Nothing should be left out: write out the whole listing exactly.
·····
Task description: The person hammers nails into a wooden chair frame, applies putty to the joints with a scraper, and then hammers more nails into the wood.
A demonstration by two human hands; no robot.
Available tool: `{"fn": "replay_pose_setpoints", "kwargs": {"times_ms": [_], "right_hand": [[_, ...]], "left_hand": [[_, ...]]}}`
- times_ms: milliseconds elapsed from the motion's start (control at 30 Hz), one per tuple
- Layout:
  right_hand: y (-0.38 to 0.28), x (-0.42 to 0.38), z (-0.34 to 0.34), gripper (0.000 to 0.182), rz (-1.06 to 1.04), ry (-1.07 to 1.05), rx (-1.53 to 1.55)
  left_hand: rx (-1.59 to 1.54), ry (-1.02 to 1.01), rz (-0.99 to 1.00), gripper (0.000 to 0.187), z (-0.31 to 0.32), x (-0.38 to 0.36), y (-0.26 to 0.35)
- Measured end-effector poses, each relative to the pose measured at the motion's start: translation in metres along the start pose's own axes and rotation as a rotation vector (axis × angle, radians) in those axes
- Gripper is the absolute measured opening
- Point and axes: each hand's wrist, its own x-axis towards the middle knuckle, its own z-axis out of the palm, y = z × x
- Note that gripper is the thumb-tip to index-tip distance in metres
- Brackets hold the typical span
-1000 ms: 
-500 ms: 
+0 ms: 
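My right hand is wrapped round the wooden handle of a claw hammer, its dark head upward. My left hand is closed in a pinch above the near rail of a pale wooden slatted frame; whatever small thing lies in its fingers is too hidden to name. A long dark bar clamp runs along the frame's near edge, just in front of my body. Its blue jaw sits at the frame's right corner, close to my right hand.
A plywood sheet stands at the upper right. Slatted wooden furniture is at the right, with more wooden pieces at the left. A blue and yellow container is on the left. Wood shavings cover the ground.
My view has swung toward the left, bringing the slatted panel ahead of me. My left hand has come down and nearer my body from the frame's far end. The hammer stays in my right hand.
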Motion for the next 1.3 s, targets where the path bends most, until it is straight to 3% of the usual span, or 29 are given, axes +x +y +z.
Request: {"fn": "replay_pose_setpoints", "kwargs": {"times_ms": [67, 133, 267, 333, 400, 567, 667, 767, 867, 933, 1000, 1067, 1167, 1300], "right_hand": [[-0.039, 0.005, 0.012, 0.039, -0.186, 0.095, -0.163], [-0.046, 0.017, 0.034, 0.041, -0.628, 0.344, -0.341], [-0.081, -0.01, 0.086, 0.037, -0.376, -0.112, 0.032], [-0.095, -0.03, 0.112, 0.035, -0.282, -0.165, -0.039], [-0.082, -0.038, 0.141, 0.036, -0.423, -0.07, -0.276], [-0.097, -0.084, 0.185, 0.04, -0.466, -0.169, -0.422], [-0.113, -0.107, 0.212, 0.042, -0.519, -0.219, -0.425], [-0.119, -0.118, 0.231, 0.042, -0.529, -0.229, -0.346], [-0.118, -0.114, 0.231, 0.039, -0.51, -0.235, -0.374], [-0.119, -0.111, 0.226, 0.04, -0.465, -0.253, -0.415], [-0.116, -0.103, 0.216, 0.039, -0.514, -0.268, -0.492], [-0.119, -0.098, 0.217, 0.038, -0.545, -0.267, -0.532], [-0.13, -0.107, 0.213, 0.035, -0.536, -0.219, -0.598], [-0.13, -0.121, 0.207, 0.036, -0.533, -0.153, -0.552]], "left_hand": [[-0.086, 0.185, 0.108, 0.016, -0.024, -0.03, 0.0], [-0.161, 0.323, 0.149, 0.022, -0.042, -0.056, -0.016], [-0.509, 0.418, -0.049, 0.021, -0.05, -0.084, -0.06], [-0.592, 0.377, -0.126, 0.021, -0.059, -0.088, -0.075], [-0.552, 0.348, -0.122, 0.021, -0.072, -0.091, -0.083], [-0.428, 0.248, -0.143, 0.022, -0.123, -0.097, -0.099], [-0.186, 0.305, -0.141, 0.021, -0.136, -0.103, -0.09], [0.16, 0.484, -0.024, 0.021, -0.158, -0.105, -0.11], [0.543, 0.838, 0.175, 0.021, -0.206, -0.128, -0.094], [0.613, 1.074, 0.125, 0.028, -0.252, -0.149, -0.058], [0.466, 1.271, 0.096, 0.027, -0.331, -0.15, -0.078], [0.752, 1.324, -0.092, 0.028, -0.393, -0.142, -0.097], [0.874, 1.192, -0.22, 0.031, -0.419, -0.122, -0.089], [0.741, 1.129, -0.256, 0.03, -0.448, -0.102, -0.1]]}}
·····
Finished task -
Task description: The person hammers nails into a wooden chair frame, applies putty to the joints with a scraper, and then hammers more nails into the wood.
A demonstration by two human hands; no robot.
Available tool: `{"fn": "replay_pose_setpoints", "kwargs": {"times_ms": [_], "right_hand": [[_, ...]], "left_hand": [[_, ...]]}}`
- times_ms: milliseconds elapsed from the motion's start (control at 30 Hz), one per tuple
- Layout:
  right_hand: y (-0.38 to 0.28), x (-0.42 to 0.38), z (-0.34 to 0.34), gripper (0.000 to 0.182), rz (-1.06 to 1.04), ry (-1.07 to 1.05), rx (-1.53 to 1.55)
  left_hand: rx (-1.59 to 1.54), ry (-1.02 to 1.01), rz (-0.99 to 1.00), gripper (0.000 to 0.187), z (-0.31 to 0.32), x (-0.38 to 0.36), y (-0.26 to 0.35)
- Measured end-effector poses, each relative to the pose measured at the motion's start: translation in metres along the start pose's own axes and rotation as a rotation vector (axis × angle, radians) in those axes
- Gripper is the absolute measured opening
- Point and axes: each hand's wrist, its own x-axis towards the middle knuckle, its own z-axis out of the palm, y = z × x
- Note that gripper is the thumb-tip to index-tip distance in metres
- Brackets hold the typical span
-1000 ms: 
-500 ms: 
+0 ms: 
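My right hand is wrapped round the wooden handle of a claw hammer, its dark head upward. My left hand is closed in a pinch above the near rail of a pale wooden slatted frame; whatever small thing lies in its fingers is too hidden to name. A long dark bar clamp runs along the frame's near edge, just in front of my body. Its blue jaw sits at the frame's right corner, close to my right hand.
A plywood sheet stands at the upper right. Slatted wooden furniture is at the right, with more wooden pieces at the left. A blue and yellow container is on the left. Wood shavings cover the ground.
My view has swung toward the left, bringing the slatted panel ahead of me. My left hand has come down and nearer my body from the frame's far end. The hammer stays in my right hand.
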Motion for the next 1.3 s, targets where the path bends most, until it is straight to 3% of the usual span, or 29 are given, axes +x +y +z.
Request: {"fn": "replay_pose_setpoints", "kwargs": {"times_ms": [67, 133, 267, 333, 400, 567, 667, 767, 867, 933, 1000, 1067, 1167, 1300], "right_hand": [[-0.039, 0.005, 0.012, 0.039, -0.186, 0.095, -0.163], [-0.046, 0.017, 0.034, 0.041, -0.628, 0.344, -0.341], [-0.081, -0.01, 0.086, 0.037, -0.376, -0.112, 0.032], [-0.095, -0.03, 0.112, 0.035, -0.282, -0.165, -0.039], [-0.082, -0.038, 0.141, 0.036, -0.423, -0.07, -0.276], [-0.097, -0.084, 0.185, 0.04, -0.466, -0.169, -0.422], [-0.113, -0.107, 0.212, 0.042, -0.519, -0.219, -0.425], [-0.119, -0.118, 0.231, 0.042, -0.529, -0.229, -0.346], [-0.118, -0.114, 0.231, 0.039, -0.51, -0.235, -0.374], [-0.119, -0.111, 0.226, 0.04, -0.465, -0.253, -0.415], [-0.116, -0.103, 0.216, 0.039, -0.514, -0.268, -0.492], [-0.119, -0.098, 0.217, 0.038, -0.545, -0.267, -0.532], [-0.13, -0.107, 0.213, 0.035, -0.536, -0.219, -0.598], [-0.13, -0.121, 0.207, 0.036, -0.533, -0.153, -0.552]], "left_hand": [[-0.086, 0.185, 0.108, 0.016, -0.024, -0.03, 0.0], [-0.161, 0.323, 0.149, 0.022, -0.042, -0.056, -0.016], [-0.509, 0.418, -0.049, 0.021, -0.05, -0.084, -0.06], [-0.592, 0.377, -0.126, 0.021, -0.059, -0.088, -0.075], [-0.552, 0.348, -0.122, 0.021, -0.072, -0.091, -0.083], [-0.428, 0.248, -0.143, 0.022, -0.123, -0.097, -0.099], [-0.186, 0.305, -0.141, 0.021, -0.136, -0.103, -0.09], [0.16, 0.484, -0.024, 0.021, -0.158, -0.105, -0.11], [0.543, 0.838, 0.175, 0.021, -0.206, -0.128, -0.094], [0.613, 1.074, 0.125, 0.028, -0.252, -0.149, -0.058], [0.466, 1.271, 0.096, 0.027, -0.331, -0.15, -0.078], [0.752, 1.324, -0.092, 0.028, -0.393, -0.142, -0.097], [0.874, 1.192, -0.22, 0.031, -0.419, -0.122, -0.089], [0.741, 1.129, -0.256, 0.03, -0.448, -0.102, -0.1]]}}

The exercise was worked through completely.